I thoroughly enjoyed this book. The characters were engaging and the plot interesting. How Joel managed his situation was plausibly developed and there was just enough happening throughout the story to keep my interest. Most of the story revolved around Joel finding the love of his life decades before he was born. I liked how the author resolved Joel’s conflict between wanting to return to his own time and not wanting to abandon his love.
My main quibbles with this book were some consistency issues and not knowing whose head I was in while reading. Most of the story is from Joel’s point of view, but there were times where I suddenly found myself in another character’s head without a scene or chapter break. This caused a few speed bumps where I had to go back and read through a few paragraphs more than once. The book could stand another edit.
Overall, I think most will find this a fun read, especially if you like time travel.
* * *
3 a.m. (Henry Bins Book 1) by Nick Pirog (4 stars)

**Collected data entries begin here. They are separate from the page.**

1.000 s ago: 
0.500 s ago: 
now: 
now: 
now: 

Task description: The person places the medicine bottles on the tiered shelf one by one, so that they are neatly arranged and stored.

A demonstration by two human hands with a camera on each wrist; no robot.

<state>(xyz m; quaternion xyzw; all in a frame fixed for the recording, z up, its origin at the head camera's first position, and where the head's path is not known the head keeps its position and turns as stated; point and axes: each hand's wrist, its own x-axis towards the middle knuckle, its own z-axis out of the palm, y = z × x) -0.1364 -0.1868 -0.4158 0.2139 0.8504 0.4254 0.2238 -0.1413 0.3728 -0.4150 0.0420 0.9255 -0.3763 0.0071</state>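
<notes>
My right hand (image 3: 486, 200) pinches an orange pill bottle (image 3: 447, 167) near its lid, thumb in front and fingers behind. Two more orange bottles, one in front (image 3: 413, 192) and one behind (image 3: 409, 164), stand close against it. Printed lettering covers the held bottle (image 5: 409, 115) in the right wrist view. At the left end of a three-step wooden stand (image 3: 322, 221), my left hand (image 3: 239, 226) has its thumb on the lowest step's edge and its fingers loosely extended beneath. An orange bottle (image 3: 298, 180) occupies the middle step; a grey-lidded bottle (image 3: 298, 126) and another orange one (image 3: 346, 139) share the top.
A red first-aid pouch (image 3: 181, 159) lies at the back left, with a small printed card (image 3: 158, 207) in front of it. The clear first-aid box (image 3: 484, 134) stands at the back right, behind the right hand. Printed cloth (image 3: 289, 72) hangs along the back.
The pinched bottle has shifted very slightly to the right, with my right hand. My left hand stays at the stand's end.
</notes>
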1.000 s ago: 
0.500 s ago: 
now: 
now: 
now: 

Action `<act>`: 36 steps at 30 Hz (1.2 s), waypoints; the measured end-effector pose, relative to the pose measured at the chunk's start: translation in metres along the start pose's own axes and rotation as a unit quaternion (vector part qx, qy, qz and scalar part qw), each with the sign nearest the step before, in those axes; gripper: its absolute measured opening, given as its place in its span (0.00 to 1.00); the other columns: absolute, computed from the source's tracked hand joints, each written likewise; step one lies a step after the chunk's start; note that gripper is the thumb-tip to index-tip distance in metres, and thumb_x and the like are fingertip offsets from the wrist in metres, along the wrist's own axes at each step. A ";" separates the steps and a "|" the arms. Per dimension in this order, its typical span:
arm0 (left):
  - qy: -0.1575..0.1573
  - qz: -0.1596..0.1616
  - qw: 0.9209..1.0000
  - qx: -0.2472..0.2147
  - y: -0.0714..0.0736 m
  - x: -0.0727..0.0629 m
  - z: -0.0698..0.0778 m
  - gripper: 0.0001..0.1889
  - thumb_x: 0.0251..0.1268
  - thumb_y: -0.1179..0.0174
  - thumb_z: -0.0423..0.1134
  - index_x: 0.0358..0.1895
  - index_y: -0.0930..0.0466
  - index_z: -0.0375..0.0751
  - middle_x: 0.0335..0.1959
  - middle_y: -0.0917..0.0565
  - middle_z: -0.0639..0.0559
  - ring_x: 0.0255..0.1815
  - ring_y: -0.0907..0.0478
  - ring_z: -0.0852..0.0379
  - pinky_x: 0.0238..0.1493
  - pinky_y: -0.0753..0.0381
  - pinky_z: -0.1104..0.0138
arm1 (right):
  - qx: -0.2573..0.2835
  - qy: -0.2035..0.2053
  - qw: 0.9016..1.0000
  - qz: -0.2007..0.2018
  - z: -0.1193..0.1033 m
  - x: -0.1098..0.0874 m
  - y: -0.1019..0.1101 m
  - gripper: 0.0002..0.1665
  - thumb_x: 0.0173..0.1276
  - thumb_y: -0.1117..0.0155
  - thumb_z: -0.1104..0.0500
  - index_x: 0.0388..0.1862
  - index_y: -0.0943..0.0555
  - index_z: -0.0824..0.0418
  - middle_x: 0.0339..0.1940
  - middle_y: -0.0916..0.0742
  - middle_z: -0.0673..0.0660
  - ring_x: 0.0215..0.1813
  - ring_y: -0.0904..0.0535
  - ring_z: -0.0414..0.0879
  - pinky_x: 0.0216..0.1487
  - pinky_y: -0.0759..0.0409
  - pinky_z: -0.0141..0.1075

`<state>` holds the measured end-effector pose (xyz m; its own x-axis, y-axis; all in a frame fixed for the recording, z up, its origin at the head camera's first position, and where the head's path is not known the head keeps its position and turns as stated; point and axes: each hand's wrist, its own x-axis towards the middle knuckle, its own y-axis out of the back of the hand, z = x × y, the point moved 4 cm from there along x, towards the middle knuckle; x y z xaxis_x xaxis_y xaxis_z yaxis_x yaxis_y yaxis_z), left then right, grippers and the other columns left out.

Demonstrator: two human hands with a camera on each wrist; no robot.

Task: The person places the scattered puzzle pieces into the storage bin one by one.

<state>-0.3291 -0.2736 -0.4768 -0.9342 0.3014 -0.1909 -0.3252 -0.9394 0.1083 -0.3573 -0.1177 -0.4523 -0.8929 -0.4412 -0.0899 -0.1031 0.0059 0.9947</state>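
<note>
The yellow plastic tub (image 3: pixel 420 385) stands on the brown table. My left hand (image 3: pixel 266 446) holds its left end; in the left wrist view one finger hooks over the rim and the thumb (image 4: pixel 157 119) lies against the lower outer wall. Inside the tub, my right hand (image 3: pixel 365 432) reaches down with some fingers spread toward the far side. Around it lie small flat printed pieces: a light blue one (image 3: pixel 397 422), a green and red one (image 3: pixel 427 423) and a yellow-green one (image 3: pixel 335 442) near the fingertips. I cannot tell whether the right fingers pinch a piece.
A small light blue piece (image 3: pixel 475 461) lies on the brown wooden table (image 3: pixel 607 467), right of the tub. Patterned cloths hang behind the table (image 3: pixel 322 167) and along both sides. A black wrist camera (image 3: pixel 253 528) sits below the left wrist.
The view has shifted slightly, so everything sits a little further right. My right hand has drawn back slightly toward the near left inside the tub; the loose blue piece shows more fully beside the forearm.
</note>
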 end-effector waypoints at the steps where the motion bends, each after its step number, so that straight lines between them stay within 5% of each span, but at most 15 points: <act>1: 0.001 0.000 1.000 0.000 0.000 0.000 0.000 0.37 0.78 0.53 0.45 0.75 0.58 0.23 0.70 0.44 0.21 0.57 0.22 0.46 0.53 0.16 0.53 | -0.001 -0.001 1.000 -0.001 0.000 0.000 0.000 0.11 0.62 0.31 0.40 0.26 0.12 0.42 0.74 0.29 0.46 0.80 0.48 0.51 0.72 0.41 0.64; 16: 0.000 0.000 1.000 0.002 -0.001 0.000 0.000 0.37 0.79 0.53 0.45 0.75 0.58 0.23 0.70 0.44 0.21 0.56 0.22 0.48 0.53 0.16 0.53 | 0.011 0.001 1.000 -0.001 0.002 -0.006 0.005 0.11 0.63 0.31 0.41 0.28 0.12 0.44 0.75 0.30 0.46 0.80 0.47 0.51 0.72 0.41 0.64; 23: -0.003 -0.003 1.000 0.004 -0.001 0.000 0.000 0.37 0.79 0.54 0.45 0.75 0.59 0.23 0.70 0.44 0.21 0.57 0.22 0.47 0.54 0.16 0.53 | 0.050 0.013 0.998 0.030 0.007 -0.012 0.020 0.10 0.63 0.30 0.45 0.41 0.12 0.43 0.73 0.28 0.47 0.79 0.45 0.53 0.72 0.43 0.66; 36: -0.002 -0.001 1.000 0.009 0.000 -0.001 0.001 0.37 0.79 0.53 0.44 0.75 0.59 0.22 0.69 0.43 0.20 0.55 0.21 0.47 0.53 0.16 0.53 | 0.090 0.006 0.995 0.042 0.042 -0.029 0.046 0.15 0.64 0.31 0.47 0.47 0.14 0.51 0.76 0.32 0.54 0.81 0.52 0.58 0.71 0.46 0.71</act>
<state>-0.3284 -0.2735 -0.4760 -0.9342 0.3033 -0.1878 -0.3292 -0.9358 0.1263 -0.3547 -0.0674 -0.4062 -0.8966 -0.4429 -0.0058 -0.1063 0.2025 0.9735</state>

HENRY BINS has a sleeping disorder named after him. Henry sleeps 23 hrs a day and is only awake from 3 to 4 a. m. regardless of the time zone. So in order to have any kind of life, he has to regiment his time very carefully—every second counts. Then one day, his life is turned upside down when he hears a woman scream from the apartment across from his. When he goes to investigate, he finds a dead body.
Despite the improbability of Henry Bins and his disorder, I found it very easy to suspend my disbelief and just enjoy the well-crafted story. The characters were well fleshed and unique and the plot was a doozy. So kick off your shoes, leave your skepticism under a rock, and enjoy the read.